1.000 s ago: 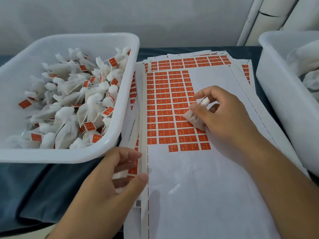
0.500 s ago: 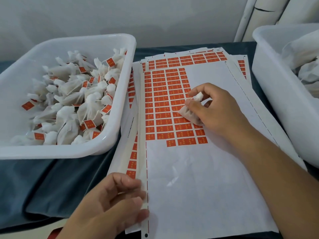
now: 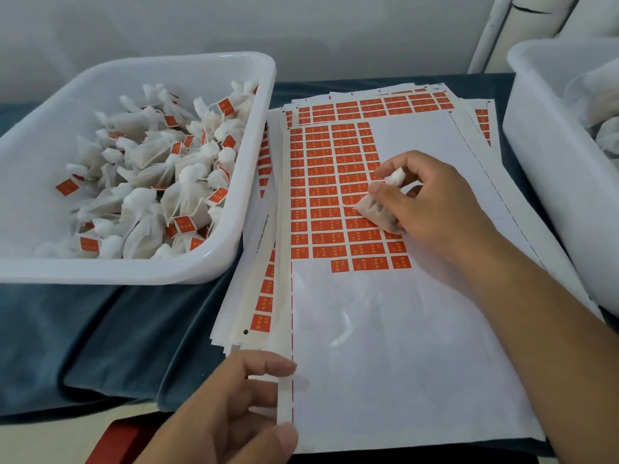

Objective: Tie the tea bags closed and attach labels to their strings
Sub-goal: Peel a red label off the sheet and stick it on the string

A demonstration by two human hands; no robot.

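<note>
Bench draped in dark cloth. Right hand [image 3: 432, 199] grip pinches tea bag [image 3: 376, 212] at its gathered neck: light, soft, crushable. Left hand [image 3: 234, 406] grip relaxed, fingers resting on label sheet [image 3: 402, 363] edge.

You are at a small hand-packing station, more a home workshop than a factory line. A worktop [image 3: 100, 329] draped in dark blue cloth carries a white plastic tub [image 3: 234, 259] heaped with tied, labelled tea bags [image 3: 144, 202], beside a thick stack of orange label sheets [image 3: 335, 195], against a plain white wall [image 3: 301, 28].
</note>
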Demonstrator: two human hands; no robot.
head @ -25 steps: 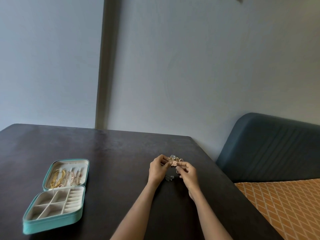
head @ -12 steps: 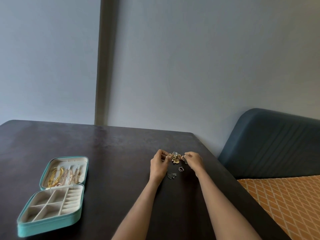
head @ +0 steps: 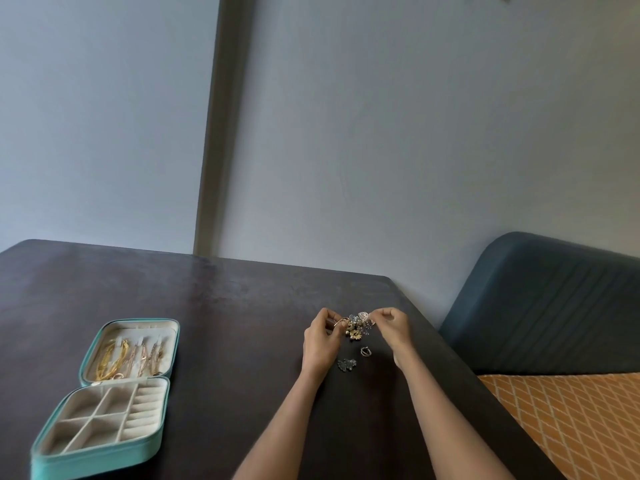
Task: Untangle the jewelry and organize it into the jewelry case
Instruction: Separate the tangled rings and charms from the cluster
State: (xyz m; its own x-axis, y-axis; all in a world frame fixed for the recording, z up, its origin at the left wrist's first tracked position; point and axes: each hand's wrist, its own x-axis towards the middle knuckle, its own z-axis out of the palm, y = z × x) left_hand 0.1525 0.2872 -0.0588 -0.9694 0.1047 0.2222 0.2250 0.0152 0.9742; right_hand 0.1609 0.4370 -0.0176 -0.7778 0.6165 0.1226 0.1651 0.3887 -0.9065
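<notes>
Dark counter (head: pixel 207 306): my left hand (head: pixel 320 341) and right hand (head: pixel 393 327) pinch the tangle (head: pixel 356 327) between them; case (head: pixel 104 452) lies well left, nearer my left hand.

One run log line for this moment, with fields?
phase: untangling | left hand: pinches jewelry tangle | right hand: pinches tangle | jewelry case: open
</notes>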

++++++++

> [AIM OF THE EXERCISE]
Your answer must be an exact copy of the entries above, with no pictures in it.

> [SOLUTION TO THE PROBLEM]
1.000 s ago: 
0.500 s ago: 
now: 

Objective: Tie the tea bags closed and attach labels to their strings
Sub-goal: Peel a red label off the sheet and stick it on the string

A demonstration by two human hands; no robot.

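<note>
Bench draped in dark cloth. Right hand [image 3: 432, 199] grip pinches tea bag [image 3: 376, 212] at its gathered neck: light, soft, crushable. Left hand [image 3: 234, 406] grip relaxed, fingers resting on label sheet [image 3: 402, 363] edge.

You are at a small hand-packing station, more a home workshop than a factory line. A worktop [image 3: 100, 329] draped in dark blue cloth carries a white plastic tub [image 3: 234, 259] heaped with tied, labelled tea bags [image 3: 144, 202], beside a thick stack of orange label sheets [image 3: 335, 195], against a plain white wall [image 3: 301, 28].
</note>
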Demonstrator: two human hands; no robot.
head @ -25 steps: 
head @ -12 steps: 
head @ +0 steps: 
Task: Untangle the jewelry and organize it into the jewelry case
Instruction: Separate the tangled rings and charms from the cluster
State: (xyz m; its own x-axis, y-axis; all in a world frame fixed for the recording, z up, its origin at the left wrist's first tracked position; point and axes: each hand's wrist, its own x-axis towards the middle knuckle, its own z-axis out of the palm, y = z × x) left_hand 0.1525 0.2872 -0.0588 -0.9694 0.1047 0.2222 0.2250 0.0152 0.9742; right_hand 0.1609 0.4370 -0.0176 -0.7778 0.6165 0.1226 0.1651 0.3887 -0.9065
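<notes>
Dark counter (head: pixel 207 306): my left hand (head: pixel 320 341) and right hand (head: pixel 393 327) pinch the tangle (head: pixel 356 327) between them; case (head: pixel 104 452) lies well left, nearer my left hand.

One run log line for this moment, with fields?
phase: untangling | left hand: pinches jewelry tangle | right hand: pinches tangle | jewelry case: open
</notes>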

No further work remains in this exercise.